Fraile S, Roncal F, Fernández L A, de Lorenzo V
Centro Nacional de Biotecnología del Consejo Superior de Investigaciones Científicas, Campus de Cantoblanco, 28049 Madrid, Spain.
J Bacteriol. 2001 Oct;183(19):5571-9. doi: 10.1128/JB.183.19.5571-5579.2001.

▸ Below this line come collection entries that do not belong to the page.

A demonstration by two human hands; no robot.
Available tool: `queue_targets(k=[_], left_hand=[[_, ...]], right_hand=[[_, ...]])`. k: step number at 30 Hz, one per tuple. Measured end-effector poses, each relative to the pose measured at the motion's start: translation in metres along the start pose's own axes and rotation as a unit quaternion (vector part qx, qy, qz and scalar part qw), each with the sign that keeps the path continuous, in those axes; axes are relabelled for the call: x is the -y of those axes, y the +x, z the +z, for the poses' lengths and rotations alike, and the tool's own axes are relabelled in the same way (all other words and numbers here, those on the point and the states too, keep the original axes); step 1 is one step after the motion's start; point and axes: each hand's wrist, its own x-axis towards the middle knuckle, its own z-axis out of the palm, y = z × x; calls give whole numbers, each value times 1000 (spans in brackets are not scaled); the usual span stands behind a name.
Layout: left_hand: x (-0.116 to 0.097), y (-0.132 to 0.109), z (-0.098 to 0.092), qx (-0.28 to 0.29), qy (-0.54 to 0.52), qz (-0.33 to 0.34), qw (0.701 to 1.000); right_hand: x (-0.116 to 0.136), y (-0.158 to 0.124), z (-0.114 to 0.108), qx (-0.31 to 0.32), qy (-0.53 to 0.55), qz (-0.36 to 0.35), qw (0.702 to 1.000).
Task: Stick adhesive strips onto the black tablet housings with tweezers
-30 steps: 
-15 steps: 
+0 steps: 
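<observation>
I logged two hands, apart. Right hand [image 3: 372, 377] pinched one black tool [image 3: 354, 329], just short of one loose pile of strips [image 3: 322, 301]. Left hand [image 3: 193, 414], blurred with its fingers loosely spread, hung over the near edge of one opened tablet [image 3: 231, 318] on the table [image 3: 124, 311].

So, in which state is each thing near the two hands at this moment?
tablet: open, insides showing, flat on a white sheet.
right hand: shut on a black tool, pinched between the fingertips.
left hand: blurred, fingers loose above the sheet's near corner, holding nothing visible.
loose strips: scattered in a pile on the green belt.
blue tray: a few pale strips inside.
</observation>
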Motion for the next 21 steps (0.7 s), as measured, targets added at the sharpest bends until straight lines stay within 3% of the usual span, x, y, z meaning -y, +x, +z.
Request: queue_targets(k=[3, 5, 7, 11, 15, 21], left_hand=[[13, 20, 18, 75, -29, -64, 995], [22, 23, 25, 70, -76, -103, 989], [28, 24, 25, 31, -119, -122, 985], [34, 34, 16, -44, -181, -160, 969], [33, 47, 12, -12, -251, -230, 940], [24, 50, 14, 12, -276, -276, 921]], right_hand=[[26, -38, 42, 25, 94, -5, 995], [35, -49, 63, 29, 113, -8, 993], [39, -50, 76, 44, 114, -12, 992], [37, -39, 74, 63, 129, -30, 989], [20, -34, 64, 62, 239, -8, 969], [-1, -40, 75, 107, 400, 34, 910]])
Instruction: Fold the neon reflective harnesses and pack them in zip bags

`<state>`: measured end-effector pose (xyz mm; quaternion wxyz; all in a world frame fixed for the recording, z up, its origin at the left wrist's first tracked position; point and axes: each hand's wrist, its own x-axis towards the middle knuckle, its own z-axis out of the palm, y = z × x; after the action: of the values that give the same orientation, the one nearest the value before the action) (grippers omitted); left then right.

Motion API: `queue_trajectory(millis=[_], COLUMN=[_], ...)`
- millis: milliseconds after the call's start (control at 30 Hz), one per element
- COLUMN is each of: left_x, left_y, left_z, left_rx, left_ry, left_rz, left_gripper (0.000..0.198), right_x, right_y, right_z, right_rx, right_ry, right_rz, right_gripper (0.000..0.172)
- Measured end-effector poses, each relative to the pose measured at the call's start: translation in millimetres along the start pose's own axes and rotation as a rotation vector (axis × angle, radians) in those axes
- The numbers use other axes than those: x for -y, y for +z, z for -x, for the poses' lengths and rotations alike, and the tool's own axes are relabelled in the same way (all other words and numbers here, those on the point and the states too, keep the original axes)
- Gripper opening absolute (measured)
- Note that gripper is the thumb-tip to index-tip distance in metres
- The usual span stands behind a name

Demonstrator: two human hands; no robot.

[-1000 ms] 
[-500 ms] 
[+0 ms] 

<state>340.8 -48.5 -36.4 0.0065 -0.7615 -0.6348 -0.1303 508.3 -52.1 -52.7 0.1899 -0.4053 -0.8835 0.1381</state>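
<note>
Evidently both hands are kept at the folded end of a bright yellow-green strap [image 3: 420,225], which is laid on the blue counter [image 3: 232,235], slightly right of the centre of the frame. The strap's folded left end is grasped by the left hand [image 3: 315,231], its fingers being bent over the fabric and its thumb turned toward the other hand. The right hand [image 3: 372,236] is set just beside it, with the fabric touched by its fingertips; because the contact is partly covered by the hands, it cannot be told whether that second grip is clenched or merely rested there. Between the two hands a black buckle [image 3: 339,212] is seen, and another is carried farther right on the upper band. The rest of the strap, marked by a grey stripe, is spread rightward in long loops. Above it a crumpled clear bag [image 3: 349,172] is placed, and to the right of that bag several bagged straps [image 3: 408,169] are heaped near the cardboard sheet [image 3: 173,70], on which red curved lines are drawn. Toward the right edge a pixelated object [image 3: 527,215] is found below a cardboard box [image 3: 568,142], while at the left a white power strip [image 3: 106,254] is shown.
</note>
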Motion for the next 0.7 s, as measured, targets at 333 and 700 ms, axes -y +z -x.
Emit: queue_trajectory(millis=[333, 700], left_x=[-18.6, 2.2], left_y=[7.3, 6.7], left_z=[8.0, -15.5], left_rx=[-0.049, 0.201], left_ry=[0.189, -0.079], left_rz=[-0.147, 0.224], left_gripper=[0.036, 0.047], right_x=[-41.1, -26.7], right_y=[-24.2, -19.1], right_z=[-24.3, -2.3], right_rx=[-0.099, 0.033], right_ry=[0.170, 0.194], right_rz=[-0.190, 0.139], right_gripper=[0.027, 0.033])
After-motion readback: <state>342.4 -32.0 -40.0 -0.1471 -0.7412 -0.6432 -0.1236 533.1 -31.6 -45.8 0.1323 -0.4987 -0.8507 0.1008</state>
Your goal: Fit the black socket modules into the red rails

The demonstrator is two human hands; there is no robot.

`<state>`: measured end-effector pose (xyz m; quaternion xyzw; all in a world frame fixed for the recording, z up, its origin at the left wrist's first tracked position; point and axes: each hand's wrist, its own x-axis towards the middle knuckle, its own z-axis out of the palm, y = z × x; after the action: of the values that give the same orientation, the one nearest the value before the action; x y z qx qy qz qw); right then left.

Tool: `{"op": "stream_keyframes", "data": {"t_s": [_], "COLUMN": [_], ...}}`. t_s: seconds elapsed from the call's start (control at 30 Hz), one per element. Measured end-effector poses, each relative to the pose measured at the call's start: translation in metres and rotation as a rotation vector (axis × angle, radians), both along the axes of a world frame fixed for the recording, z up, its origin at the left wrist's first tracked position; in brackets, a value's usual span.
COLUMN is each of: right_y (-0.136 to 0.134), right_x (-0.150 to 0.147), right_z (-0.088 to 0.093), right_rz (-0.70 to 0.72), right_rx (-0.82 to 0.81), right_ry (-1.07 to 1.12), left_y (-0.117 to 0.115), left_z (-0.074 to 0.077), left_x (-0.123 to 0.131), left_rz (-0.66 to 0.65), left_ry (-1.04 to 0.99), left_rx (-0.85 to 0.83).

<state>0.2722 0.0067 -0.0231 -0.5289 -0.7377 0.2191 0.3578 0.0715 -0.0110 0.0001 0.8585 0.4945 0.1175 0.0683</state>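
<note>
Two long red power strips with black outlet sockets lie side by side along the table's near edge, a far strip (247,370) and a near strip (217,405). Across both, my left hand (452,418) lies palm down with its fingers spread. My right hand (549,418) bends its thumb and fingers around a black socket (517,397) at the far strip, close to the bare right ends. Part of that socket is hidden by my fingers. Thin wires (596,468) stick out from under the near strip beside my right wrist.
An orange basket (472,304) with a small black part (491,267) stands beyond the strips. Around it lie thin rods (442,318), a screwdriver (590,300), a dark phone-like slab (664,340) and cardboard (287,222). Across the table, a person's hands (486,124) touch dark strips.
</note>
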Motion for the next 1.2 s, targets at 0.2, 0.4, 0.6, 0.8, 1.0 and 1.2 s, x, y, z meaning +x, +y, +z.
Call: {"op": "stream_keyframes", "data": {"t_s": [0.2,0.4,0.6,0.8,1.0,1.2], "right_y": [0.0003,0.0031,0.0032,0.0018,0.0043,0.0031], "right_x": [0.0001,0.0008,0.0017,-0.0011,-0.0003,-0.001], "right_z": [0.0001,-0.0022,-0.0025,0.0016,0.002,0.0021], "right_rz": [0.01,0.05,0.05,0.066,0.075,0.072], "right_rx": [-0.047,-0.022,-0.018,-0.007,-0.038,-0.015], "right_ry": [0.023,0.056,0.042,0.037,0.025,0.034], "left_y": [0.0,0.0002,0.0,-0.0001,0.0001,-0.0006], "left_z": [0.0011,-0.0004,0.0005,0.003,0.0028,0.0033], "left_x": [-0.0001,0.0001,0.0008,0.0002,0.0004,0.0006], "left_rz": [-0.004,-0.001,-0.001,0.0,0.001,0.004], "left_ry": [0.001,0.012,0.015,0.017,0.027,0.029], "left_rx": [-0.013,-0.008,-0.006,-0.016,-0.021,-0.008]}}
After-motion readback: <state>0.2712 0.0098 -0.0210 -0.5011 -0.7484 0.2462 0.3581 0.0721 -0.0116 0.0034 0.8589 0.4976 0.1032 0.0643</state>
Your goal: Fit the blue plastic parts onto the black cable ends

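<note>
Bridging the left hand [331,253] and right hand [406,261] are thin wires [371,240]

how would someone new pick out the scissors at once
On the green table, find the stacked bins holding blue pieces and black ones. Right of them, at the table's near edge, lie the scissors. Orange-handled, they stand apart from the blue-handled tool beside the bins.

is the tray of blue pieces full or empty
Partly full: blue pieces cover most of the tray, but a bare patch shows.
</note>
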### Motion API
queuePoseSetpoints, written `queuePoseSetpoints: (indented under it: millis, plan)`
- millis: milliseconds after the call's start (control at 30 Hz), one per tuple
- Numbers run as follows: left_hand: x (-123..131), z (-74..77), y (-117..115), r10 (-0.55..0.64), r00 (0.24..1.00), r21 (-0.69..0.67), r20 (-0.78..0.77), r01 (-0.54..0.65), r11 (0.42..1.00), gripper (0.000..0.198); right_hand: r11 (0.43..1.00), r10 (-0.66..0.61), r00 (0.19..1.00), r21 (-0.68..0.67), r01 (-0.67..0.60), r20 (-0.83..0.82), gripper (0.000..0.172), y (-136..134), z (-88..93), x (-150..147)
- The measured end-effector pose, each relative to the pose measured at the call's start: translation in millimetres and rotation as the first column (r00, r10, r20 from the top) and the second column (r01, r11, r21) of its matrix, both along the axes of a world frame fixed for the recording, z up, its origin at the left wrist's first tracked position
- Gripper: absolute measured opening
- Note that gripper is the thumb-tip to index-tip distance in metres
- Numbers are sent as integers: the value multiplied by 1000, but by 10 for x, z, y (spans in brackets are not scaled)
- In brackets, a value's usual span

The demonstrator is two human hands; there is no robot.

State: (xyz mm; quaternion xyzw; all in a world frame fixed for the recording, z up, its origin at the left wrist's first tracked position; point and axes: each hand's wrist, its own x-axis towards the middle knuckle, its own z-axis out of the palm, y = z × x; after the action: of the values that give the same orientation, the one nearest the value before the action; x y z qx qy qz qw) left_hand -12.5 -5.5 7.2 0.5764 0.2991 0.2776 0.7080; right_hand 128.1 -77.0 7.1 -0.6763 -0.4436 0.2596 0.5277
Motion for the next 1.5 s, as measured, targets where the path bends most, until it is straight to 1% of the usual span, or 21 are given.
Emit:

We have isolated a recombinant phage antibody (Phab) that binds a distinct epitope of the subclass of the sigma(54)-dependent prokaryotic enhancer-binding proteins that respond directly to aromatic effectors, e.g., those that activate biodegradative operons of Pseudomonas spp. The DNA segments encoding the variable (V) domains of the immunoglobulins expressed by mice immunized with the C-terminal half of TouR (TouRDeltaA) of Pseudomonas stutzeri OX1 were amplified and rearranged in vitro as single-chain Fv (scFv) genes. An scFv library was thereby constructed, expressed in an M13 display system, and subjected to a panning procedure with TouR. One clone (named B7) was selected with high affinity for TouR and XylR (the regulator of the upper TOL operon of the pWW0 plasmid). The epitope recognized by this Phab was mapped to the peptide TPRAQATLLRVL, which seems to be characteristic of the group of enhancer-binding proteins to which TouR and XylR belong and which is located adjacent to the Walker B motif of the proteins. The Phab B7 was instrumental in measuring directly the intracellular levels of XylR expressed from its natural promoter in monocopy gene dosage in Pseudomonas putida under various conditions. Growth stage, the physical form of the protein produced (XylR or XylRDeltaA), and the presence or absence of aromatic inducers in the medium influenced the intracellular pool of these molecules. XylR oscillated from a minimum of approximately 30 molecules (monomers) per cell during exponential phase to approximately140 molecules per cell at stationary phase. Activation of XylR by aromatic inducers decreased the intracellular concentration of the regulator. The levels of the constitutively active variant of XylR named XylRDeltaA were higher, fluctuating between approximately 90 and approximately 570 molecules per cell, depending on the growth stage. These results are compatible with the present model of transcriptional autoregulation of XylR and suggest the existence of mechanisms controlling the stability of XylR protein in vivo.
我们分离出了一种重组噬菌体抗体(Phab),它能结合σ⁵⁴依赖型原核增强子结合蛋白亚类的一个独特表位,该亚类蛋白能直接响应芳香族效应物,例如那些激活假单胞菌属生物降解操纵子的效应物。用施氏假单胞菌OX1的TouR C端半段(TouRΔA)免疫小鼠所表达的免疫球蛋白可变(V)结构域的DNA片段,在体外作为单链Fv(scFv)基因进行扩增和重排。由此构建了一个scFv文库,在M13展示系统中表达,并用TouR进行淘选。选择了一个对TouR和XylR(pWW0质粒上TOL操纵子上游的调节因子)具有高亲和力的克隆(命名为B7)。该Phab识别的表位被定位到肽TPRAQATLLRVL,这似乎是TouR和XylR所属的增强子结合蛋白组的特征,且位于这些蛋白的沃克B基序附近。Phab B7有助于直接测量在各种条件下恶臭假单胞菌中从其天然启动子以单拷贝基因剂量表达的XylR的细胞内水平。生长阶段、所产生蛋白质的物理形式(XylR或XylRΔA)以及培养基中芳香族诱导剂的有无会影响这些分子的细胞内库。XylR在指数期时每个细胞最少约有30个分子(单体),到稳定期时每个细胞约有140个分子。芳香族诱导剂对XylR的激活降低了调节因子的细胞内浓度。名为XylRΔA的XylR组成型活性变体的水平更高,根据生长阶段,每个细胞在约90至约570个分子之间波动。这些结果与目前XylR转录自动调节模型相符,并表明存在控制体内XylR蛋白稳定性的机制。